Hi Sergey,
On 18/06/2019 21:37, Sergey Bylokhov wrote:
Hi, Alexey.
I guess that the change in doCompare() passed a review because it was
assumed that the code inside will take care of unordered arrays. if we
will drop the doCompare() then probably we need to sort the content of
the arrays before Arrays.equals()?
I can't see where doCompare() handled unordered arrays; quite the
opposite: doCompare(new String[]{"a", "b"}, new String[]{"a", "b"})
returns true (that is the arrays are *not equal*) whereas the arrays are
*equal*.
While I run the test, the list of printers always has the same order. We
do not sort the array returned by getAllPrinterNames() in
PrintServiceLookupProvider.refreshServices(), so I assume Windows
returns the installed printers in the same order. Therefore I think
sorting the array is not necessary in this case.

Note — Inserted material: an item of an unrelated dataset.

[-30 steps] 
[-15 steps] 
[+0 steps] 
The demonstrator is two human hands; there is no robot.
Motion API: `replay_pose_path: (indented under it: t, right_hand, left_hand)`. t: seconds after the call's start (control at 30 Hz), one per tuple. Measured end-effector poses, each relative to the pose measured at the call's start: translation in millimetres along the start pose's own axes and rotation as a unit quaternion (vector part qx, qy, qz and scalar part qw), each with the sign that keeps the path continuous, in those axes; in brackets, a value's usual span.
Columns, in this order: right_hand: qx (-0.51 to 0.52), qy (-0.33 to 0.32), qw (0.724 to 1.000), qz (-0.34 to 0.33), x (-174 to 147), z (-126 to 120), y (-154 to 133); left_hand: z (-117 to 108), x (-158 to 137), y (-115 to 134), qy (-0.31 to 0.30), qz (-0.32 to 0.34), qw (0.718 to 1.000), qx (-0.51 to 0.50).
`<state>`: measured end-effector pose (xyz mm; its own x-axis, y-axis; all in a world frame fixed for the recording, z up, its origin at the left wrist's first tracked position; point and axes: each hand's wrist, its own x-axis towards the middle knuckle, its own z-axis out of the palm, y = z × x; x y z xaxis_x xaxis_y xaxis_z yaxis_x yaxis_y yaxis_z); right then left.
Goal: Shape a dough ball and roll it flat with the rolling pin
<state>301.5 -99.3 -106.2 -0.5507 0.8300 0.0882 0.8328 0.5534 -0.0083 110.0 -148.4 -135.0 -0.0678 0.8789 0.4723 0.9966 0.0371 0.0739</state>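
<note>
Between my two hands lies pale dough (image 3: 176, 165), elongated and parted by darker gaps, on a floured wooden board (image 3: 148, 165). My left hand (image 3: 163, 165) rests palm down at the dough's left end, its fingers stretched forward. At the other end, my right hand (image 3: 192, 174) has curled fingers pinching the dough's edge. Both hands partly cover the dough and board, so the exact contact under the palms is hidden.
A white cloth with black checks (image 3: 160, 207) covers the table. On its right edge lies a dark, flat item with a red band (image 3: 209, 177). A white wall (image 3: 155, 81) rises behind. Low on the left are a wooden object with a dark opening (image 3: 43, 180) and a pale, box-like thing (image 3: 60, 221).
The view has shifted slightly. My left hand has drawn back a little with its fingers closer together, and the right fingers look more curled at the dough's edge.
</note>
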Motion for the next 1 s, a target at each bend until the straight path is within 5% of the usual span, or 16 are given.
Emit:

On 14/06/2019 11:07, Alexey Ivanov wrote:
Hi,
Please review the following fix for JDK 13:
bug: https://bugs.openjdk.java.net/browse/JDK-8222108
webrev: http://cr.openjdk.java.net/~aivanov/8222108/webrev.00/
The main goal of this bug was to reduce the minimum refresh time for
updating remote printer list to facilitate testing.

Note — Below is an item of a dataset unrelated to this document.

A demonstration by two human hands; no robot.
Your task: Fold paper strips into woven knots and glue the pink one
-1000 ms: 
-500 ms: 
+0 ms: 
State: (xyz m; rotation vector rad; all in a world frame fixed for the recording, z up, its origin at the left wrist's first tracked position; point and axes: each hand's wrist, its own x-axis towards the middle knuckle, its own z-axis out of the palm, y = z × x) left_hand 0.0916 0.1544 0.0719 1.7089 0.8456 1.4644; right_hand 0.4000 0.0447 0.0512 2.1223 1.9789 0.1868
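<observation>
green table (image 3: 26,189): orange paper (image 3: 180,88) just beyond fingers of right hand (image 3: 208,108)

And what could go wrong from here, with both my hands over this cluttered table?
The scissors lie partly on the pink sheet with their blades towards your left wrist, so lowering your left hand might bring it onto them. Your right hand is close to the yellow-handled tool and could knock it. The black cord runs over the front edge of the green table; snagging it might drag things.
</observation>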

While working on this bug, I've also done some refactoring. The most
prominent one is replacing doCompare() with Arrays.equals(). The
former gives wrong result for equal arrays if the array length is
greater than 2. Thus this bug can be considered as regression.
Arrays.equals() accepts null parameters and null elements in the
arrays and always returns the correct result.